→ **TASK REQUIREMENTS**:
Restate, word for word, the lines from the opening line of the data through the line containing "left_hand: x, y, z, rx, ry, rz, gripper", both included, and nothing else.

*** GIVEN DATA ***

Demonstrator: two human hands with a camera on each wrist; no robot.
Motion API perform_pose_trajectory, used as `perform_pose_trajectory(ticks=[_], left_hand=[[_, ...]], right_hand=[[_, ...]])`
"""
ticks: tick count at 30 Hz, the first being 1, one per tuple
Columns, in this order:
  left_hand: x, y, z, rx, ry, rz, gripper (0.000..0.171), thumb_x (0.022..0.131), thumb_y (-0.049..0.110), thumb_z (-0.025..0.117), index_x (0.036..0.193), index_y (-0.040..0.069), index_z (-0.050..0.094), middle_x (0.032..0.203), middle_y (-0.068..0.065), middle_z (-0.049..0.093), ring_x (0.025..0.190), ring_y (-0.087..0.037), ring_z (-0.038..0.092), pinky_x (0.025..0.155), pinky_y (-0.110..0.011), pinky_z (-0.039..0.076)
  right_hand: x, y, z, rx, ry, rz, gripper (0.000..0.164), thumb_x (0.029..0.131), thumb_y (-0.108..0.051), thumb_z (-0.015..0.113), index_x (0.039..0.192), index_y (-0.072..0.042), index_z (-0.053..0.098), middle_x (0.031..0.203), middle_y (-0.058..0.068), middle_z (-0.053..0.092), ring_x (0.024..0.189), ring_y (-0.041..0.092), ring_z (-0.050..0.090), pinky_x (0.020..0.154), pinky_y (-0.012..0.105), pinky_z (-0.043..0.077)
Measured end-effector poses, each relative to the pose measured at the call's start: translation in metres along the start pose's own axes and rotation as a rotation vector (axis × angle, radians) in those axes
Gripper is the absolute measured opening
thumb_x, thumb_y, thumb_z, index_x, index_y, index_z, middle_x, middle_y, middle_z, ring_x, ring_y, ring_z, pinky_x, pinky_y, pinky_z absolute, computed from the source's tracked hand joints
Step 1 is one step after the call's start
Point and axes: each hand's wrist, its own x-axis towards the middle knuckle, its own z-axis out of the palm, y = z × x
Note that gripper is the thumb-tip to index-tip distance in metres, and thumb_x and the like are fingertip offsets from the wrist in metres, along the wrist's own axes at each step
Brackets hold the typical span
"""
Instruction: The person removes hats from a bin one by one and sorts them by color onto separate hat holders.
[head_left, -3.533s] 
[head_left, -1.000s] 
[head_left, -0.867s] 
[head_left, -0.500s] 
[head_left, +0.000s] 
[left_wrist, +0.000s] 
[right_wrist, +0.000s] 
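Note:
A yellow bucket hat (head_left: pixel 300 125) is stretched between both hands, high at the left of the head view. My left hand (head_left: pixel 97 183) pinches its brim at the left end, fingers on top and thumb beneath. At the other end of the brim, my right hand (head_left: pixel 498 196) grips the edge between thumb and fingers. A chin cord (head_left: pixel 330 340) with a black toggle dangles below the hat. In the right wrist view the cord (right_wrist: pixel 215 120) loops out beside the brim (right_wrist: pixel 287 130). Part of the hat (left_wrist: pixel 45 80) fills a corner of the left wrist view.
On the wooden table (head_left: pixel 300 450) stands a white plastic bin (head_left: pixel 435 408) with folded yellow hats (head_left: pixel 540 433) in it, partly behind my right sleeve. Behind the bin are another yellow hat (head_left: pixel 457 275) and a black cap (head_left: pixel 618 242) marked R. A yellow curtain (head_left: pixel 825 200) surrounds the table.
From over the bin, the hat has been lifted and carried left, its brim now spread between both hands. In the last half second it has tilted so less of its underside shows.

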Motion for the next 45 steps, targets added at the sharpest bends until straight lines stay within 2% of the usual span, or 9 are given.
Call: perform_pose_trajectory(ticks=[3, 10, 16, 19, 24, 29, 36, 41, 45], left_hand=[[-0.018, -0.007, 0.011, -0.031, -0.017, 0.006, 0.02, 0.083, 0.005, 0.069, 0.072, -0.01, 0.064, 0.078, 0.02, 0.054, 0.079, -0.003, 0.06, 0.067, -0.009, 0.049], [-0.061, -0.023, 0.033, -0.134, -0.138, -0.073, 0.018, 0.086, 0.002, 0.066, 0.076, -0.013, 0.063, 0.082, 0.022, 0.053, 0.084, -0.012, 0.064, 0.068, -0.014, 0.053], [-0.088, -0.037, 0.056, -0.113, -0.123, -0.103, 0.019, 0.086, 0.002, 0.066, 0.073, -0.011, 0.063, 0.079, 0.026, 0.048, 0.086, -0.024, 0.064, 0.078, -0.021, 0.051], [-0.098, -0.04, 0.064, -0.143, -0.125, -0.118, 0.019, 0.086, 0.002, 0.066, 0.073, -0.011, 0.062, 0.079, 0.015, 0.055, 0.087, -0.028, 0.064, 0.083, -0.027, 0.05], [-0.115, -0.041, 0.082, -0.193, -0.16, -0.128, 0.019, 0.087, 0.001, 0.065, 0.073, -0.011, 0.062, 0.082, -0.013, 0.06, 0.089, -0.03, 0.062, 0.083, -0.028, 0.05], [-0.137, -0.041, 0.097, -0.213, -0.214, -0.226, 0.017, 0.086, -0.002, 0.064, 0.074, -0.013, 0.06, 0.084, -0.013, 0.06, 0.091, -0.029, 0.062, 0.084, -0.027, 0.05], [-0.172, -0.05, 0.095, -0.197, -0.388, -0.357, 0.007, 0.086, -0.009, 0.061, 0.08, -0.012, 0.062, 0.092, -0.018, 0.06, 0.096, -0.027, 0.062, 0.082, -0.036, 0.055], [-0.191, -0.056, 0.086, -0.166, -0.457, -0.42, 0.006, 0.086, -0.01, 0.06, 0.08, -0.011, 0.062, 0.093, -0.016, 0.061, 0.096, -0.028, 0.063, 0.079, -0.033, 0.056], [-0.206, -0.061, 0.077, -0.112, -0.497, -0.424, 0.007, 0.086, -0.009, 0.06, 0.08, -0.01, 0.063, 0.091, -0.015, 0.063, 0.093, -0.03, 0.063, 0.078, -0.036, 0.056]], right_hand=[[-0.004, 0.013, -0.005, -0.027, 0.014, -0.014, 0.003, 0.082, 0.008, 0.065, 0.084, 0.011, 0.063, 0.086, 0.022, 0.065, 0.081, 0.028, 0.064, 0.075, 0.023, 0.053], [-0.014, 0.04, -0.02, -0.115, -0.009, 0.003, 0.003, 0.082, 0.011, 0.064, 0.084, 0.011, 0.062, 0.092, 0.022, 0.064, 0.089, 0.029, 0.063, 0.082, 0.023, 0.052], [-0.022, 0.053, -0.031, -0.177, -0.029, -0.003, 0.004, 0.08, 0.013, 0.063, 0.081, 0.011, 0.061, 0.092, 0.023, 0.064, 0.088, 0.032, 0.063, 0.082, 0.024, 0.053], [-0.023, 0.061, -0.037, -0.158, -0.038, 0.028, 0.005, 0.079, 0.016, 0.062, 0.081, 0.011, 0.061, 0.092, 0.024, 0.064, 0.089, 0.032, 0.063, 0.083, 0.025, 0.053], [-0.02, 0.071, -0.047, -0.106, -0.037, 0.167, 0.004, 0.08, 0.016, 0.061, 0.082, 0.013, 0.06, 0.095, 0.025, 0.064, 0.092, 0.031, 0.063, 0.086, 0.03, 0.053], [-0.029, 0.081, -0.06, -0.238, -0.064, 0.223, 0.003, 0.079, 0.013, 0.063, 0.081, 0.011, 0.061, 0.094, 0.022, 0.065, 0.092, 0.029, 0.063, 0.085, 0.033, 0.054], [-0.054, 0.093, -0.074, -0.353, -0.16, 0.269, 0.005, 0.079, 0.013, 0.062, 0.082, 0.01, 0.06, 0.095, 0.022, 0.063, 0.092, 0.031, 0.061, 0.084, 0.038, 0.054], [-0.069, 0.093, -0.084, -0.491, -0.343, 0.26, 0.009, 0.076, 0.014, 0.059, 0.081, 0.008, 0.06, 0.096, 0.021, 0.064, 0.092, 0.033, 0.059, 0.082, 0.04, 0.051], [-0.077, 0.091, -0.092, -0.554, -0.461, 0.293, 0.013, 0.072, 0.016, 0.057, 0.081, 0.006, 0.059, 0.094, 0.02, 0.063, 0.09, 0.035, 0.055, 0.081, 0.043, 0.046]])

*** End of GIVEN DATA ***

→ **RESPONSE**:
Demonstrator: two human hands with a camera on each wrist; no robot.
Motion API perform_pose_trajectory, used as `perform_pose_trajectory(ticks=[_], left_hand=[[_, ...]], right_hand=[[_, ...]])`
"""
ticks: tick count at 30 Hz, the first being 1, one per tuple
Columns, in this order:
  left_hand: x, y, z, rx, ry, rz, gripper (0.000..0.171), thumb_x (0.022..0.131), thumb_y (-0.049..0.110), thumb_z (-0.025..0.117), index_x (0.036..0.193), index_y (-0.040..0.069), index_z (-0.050..0.094), middle_x (0.032..0.203), middle_y (-0.068..0.065), middle_z (-0.049..0.093), ring_x (0.025..0.190), ring_y (-0.087..0.037), ring_z (-0.038..0.092), pinky_x (0.025..0.155), pinky_y (-0.110..0.011), pinky_z (-0.039..0.076)

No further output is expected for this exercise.